That report, issued two weeks before, found that systemic and operational failures contributed to scores of prisoner deaths over the years. Durbin convened the hearing to underscore the report findings that – among others – suicide accounted for over half of the deaths reviewed by the IG.
Sharing the witness stand with DOJ IG Michael Horowitz, Peters was the target of most of the senators’ questions. But unlike her stumbling performances in prior Congressional hearings, Peters was confident, direct and armed with facts and numbers during the 2-hour session. And when Sen John Kennedy (R-LA) hectored her in one of the most bizarre barrage of questions in recent memory, she cooly stared him down while undoubtedly controlling the urge to ask him who tied his shoes for him every morning.
But back to the hearing.
Paters laid most of the blame for the issues raised in the report on BOP’s chronic staffing shortages. She told the senators that the data on BOP correctional officers are “startling,” rattling off the stats:
One in three have symptoms of PTSD. That means more anxiety, more depression, [and] that means more reliance on substance abuse and higher levels of divorce. Over 90% are obese or in the overweight category, over 90% have hypertension or pre-hypertension… What we’re finding across the country, in some places they can leave the [BOP] and work for state corrections and make two to three times more, let alone the bonuses that we’re battling against at fast food organizations. So it is incredibly difficult… I also want to remind the committee that the average onboarding for law enforcement in this country is 21 weeks [of training] and our officers receive about six. It’s truly unfortunate.

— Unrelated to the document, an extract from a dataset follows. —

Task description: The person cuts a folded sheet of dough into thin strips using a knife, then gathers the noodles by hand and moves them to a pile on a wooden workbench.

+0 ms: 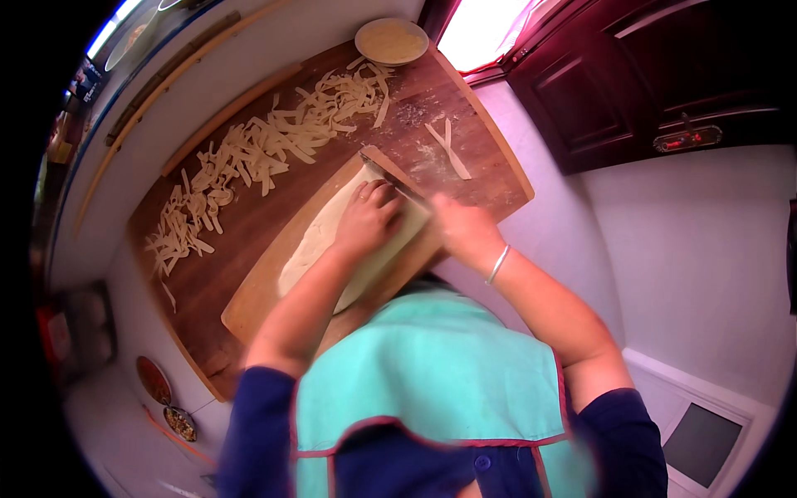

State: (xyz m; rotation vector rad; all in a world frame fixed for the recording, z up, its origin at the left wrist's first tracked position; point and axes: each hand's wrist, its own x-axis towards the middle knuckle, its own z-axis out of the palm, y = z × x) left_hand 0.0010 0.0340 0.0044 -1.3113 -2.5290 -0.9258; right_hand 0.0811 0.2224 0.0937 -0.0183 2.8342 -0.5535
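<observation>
A pale folded sheet of dough [314,251] lies lengthwise on a wooden cutting board [241,309]. My left hand [371,217], fingers bent, presses down on the dough close to its far end and holds it in place. In my right hand [466,232], blurred by motion, is a knife; the fist is closed round its handle, which is hidden. The knife's blade [403,184] crosses the far end of the dough, just beyond my left fingertips. Two loose dough strips [452,152] lie crossed on the table, past the knife.
Many cut dough strips [274,143] spread along the far side of the brown wooden table [249,224]. At its far corner stands a white bowl [391,41] of pale yellow contents. Long wooden rods [174,75] rest by the wall. A dark red door [631,75] is at right.
</observation>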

The IG report found that a shortage of psychiatric services employees “strained the ability of staff” in facilities where prisoners died “to provide adequate care to mentally ill inmates.” This has been a chronic BOP problem, where a dearth of mental health resources has led to many people being underdiagnosed, a 2018 Marshall Project investigation found. In the Senate hearing, Horowitz noted that over 60% of people who died by suicide in federal prisons had been on the Mental Health Care Level 1, meaning the BOP had determined that they did not need regular care mental health care.
Peters and Horowitz both pointed to staffing shortages as a key driver of the problems. A lack of clinical staff like psychologists and corrections officers has been an endemic challenge in many BOP facilities, the Marshall Project reported last weekend.
Horowitz also suggested that the BOP’s problems may be more than just staffing. Talking about contraband, he that “we’ve had a staff search policy recommendation open for years that has not been implemented, the basic search policy for staff coming into the facility, that hasn’t happened, either…” Several senators cited a GAO report last month that the BOP has failed to implement 58 of 87 recommendations on improving restrictive housing (also known as Special Housing Units, or SHUs) practices.
Kennedy tried to beat up Peters with a theatrical performance accusing her of using the First Step Act to release 30,000 criminals, 12% of whom have been recidivists (as though the decision when to release prisoners is her responsibility). Punctuating his questions with dramatic eye rolls and sighs of “Wow,” Kennedy sought to blame Peters for releasing thousands of violent criminals to prey on helpless civilians.
Kennedy: “How many criminals have you released under the First Step Act?”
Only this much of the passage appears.